Le premier segment, c’est celui de la mère, en 2006. Lorsqu’elle décide de publier son roman, Michèle Hien fait le grand saut. Pendant des années, elle écrivait et s’en cachait. En douce. En faisant exister les mots sur les pages, elle s’en privait avec les autres. Elle avançait à « demi voilée ». Jusqu’à ses 50 ans. Jusqu’aux encouragements de Charles Juliet à qui elle a envoyé son livre et qui la conforte dans sa démarche d’édition. Elle n’a pas choisi la tutelle du célèbre auteur par hasard. Il est le parrain idéal, pour qui « travailler sur les mots, c’est une manière d’intervenir sur soi-même, de se sculpter intérieurement, de pétrir sa pulpe. »

En 2011, François suivra Rikka à Kustavi, là où la beauté des lieux vous souffle les mots, au propre comme au figuré. De génération en génération, seuls les gestes sont transmis, reproduits. Ce silence atavique, Rikka s’en est exilée, en devenant danseuse en France. Quand elle revient sur son île, refuge et repoussoir, elle cherche à défaire les nœuds, les siens, ceux de sa famille. François l’aide dans sa démarche et parvient même, juste avant leur départ, à initier un dialogue entre la fille et son père. En l’absence de sous-titres, la parole vaut ici pour ce qu’elle est uniquement : un pur jaillissement. Seulement, la maïeutique est à double tranchant puisque le cinéaste va commettre le sacrilège de vouloir posséder ce petit miracle en rédigeant son dossier de production. Rikka, à la lecture du projet, se sent trahie. Pour elle, se raconter, c’est se dévoiler et risquer de donner à voir aux autres des choses qu’elle même ne perçoit pas. François fait d’elle un « personnage » qu’il met en scène, il fait d’un sujet un objet. Il pétrifie le vivant dans un « sarcophage ». Il dira à sa mère : « Cette parole, je ne l’ai pas conquise, cette parole dont j’ai hérité, c’est comme si je la retournais contre vous. »

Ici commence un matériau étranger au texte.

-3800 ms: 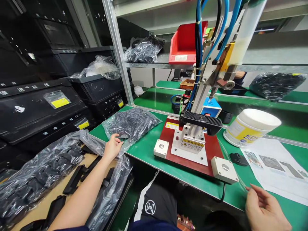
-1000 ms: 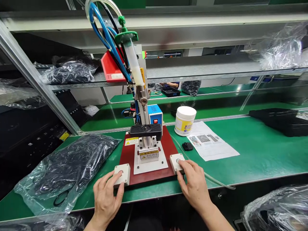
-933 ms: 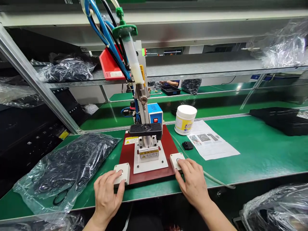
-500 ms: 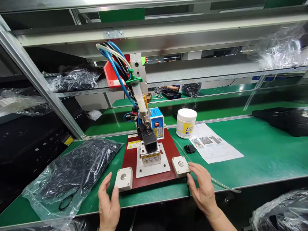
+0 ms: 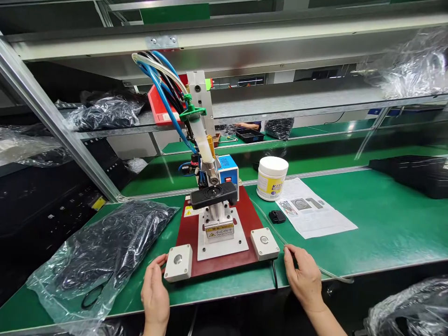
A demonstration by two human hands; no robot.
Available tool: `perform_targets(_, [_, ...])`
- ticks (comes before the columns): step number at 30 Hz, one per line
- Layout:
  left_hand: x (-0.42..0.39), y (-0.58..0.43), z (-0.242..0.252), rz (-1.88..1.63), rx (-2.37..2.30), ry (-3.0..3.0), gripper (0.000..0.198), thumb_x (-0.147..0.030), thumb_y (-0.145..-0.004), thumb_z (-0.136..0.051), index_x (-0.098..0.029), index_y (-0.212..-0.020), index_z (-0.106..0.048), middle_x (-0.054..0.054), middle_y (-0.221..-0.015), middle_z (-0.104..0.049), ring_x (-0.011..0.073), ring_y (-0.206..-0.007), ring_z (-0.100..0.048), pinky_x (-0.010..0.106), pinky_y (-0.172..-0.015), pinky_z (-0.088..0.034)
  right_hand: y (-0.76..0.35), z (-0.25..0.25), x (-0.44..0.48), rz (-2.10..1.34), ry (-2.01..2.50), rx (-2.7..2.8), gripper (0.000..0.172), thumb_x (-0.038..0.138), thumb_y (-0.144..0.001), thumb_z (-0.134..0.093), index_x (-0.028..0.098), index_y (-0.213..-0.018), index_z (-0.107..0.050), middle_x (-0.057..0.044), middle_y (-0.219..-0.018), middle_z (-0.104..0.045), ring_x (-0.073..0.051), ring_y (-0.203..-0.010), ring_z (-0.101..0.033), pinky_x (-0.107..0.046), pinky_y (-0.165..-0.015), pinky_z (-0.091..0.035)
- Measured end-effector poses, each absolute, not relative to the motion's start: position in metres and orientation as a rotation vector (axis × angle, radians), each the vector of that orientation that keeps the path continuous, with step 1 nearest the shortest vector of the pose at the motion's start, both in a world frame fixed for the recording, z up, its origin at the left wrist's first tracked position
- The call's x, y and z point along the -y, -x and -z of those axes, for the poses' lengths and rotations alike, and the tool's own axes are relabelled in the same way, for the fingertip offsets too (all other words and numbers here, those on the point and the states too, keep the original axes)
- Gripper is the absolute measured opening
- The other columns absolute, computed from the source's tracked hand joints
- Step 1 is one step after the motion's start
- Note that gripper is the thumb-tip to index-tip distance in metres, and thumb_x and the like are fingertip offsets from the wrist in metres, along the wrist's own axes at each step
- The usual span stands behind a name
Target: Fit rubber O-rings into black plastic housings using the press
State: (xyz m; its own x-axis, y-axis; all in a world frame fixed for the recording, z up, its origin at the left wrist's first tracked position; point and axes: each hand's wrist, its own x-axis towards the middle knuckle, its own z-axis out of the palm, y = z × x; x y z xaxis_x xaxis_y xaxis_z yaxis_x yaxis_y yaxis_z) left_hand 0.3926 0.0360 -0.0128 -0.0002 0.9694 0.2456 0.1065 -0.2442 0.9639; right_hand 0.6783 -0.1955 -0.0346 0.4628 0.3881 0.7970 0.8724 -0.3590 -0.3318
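Observation:
My left hand (image 5: 154, 290) is beside the left button box (image 5: 178, 263), its fingers stretched along the box's outer side and holding nothing. My right hand (image 5: 304, 275) rests just right of the other button box (image 5: 265, 244). Its thumb and forefinger are apart, with the fingertips close to a thin clear tube (image 5: 277, 230). Between the boxes stands a bench machine with a green-capped syringe (image 5: 200, 135). A black elongated part (image 5: 214, 194) with a round recess lies crosswise on its metal fixture (image 5: 219, 230), below the syringe's tip. Neither hand touches this part.
A clear bag of black parts (image 5: 105, 247) lies at left. Right of the machine are a white tub (image 5: 272, 178), a small black piece (image 5: 277, 216) and a printed sheet (image 5: 317, 212). A shelf (image 5: 280, 100) spans behind; a co-worker's arm (image 5: 249, 125) shows beyond.
The black part has turned from pointing toward me to lying crosswise. My right hand has moved right, away from its button box. The left hand's fingers have drawn closer together.

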Motion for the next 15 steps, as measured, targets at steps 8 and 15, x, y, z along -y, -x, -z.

Kustavi de François HienC’est finalement au-delà du verbe qu’il faudra se rendre à nouveau. La mère, malgré le succès de son roman, garde un « goût d’inachevé ». Elle parviendra plus tard à se réconcilier avec le silence, avec la “fillette enthousiaste et muette, rieuse et solitaire” qu’elle était avant le divorce de ses parents. Elle s’était mise à parler pour “dire le chagrin”, pour devenir adulte. Elle s’apaise à présent en retrouvant cette part d’elle-même. Si Rikka a eu besoin d’exprimer son malaise, elle trouve aussi, en creux, sa place dans l’île : “Ici, on fait partie du système, pas besoin de se demander pourquoi on est là.” Tandis que pour François, travailler sur son film, c’est une manière de “retourner à Kustavi, retourner en amont du langage.” Son rapport à la création n’en est sans doute pas sorti indemne et ces “je” cinéastes ne seront, à l’avenir, plus tout à fait les mêmes.